We drove up the main road north I can't even remember the name or number because we didn't stay on it long. A gravel road we turned off on took us to a dairy farm.

Dairy farm owned buy Eddie Isom since 1962. There is a 80 acre wood lot on the place that has provided them lumber and fire wood for the out side boiler and a good spot for Coyotes to lay up. Charlie had told me he had gotten howls Thursday when he used his locator. But we didn't call up any coyotes.

That is a problem with the locator farm dogs any dog for that matter will start howling when the siren sound is going.

Up the road about 5 miles is another dairy farm we have hunted this farm several times before but have always came in from the north west. The Tucker farm is a family business, Mike and his sons run the place and farm close to 1500 acres they own and lease to grow feed for the cows.
The farm contains a wet land marsh full of brush and grass. It also contains small islands where coyotes lay up for the day.

Charlie runs the Piglet in distress sound which pulled in a pair of coyotes almost as far as it started. We were able to collect those waited and finally about 20 minutes in another lone coyote showed. Charlie collected another one.

Get them back to the truck deposit them and our gear, Charlie said the trucks read out showed 17F, radio weather guy said a 5F wind chill. Ya my hands had got cold and I removed my gloves. Worth less I felt despite them having blizzard stamped on both. I will throw them in the truck for a just in case pair of gloves.

Head north at another gravel road about 10 miles to a Crop farm this time. This place has also been one of our long time farms at least 10 years. They have a wet land they started to ditch and drain so they could plant crops. They were raided by the feds back in the 1970s For attempting to destroy a wet land. They paid a huge fine and had to fill the ditches so the wet land couldn't drain. But it does drain some though not enough to farm it.
It is owned by the family of George Androff and family.

We set up about 125 yards from the brushy grassy wet land with a pile of old brush and trees to break up our out line. About 15 minutes in we had a pack of coyotes show up at least 6 possible 7. We were able to get the first 2 easy, the Ki sound stopped one for another one for me . I thought I may have hit a 3d running one. Charlie also got a second one but never got a shot at another one. A search found I had removed hair and drawn blood from the third one. Track it thru the brush to find it struggling to get up and run some more after about 300 yards.
We drag it back to the rest and Charlie goes after his truck. Get them loaded up and head on out of there. I had tied a extra pipe cleaner around the leg of the one we tracked so I would pay special attention to it when I skinned it.

We make the swing west on a narrow black top road for about 8 miles. This time we come to a Sheep farm. Owned buy Rodger Bowman. He is a young fellow in his late 30's. He bought the place right out of college with help from his folks who are also Michigan sheep farmers.
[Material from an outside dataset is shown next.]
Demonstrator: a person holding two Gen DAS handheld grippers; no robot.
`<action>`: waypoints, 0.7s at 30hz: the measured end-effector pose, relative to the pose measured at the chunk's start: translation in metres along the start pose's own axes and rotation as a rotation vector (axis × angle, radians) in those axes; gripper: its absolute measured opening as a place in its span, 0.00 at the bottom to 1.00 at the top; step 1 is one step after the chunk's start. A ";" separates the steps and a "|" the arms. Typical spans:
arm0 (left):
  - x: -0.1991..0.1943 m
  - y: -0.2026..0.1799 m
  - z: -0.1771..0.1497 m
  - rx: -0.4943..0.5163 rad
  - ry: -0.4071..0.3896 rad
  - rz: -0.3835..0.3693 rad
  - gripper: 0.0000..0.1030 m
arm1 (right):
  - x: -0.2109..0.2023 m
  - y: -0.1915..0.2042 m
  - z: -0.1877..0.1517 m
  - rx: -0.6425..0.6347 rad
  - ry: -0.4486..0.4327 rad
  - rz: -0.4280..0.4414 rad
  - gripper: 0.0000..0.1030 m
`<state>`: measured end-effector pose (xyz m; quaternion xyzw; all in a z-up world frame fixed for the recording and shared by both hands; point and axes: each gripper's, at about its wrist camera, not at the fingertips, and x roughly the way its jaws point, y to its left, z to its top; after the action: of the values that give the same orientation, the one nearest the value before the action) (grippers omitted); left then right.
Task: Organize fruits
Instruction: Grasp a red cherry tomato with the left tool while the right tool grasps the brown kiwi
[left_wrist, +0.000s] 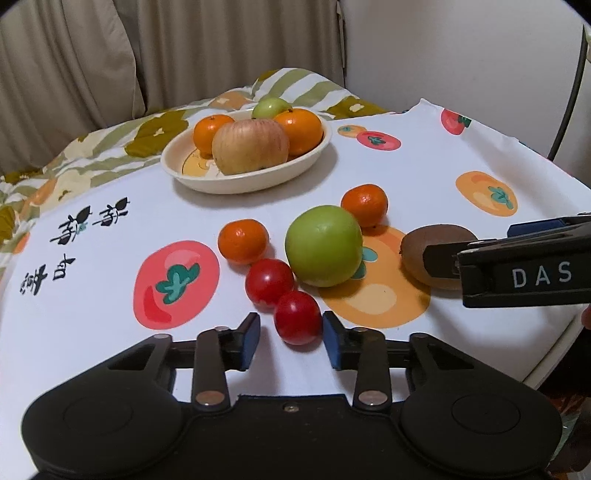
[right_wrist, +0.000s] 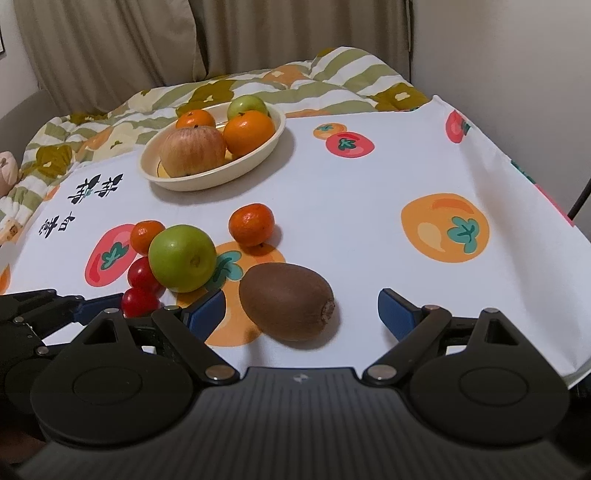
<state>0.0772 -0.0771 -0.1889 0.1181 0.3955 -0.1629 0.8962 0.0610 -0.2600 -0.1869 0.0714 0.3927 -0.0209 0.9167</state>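
Note:
A cream bowl (left_wrist: 243, 184) (right_wrist: 207, 177) at the back holds a red-yellow apple (left_wrist: 251, 147), two oranges and a small green fruit. On the cloth lie a green apple (left_wrist: 323, 245) (right_wrist: 183, 258), two tangerines (left_wrist: 243, 240) (left_wrist: 365, 205), two red cherry tomatoes (left_wrist: 269, 282) (left_wrist: 297, 317) and a brown kiwi (left_wrist: 430, 254) (right_wrist: 286, 306). My left gripper (left_wrist: 290, 336) is open, its jaws either side of the nearer tomato. My right gripper (right_wrist: 301, 308) is open wide around the kiwi.
A white tablecloth (right_wrist: 369, 177) printed with fruit covers the table. A striped quilt (right_wrist: 295, 81) lies behind it, with curtains and a wall beyond. The table's right edge (right_wrist: 576, 373) is close to my right gripper.

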 end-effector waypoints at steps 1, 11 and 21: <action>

They have a big power line right of way thru their place with the huge steel four legged towers. They are allowed to graze sheep there but can not do any crops. The strip is about 50 yards wide and the sheep are grazing there when we made our way to it. There is one big hill that makes a good vantage point to over look a big swamp which is probably a result of the big hill having been dredged out in the ice age. We set the decoys out the shots here would most likely be 125 yards minima. 
We had two coyotes respond to the caller with the lamb in distress sound. Both were females.

We back track from there to the narrow black top road make the turn to go west a bit farther. Reach a small village so small it rates a 4 way stop sign at the corner. Post office one corner, gas station party store we call them on another corner, and a bar on a third corner the forth held a building for lease. We went in the bar ordered a bowl of chili and a gut bomb with coffee.

The weather channal was showing for our area. Said current temp was 23F wind chill was 12F. The up coming week promised to be a messy one with snow freezing rain more snow and yet even more snow for a total of close to a foot of snow for the week.

We turn north at that point and drove about 5 miles up the road to turn east on another gravel road. We crossed a county line and HO BOY a freaking ice rink. Like so slick the road shined and there isn't any sun. Charlie backs out to the other county and we get out and put tire chains on. Head out again. I can see why so many schools were closed the end of last week. Packed snow with freezing rain on top and nothing having been done before the Friday freezing wind event. Charlie said he had been down the road Thursday when it was slushy.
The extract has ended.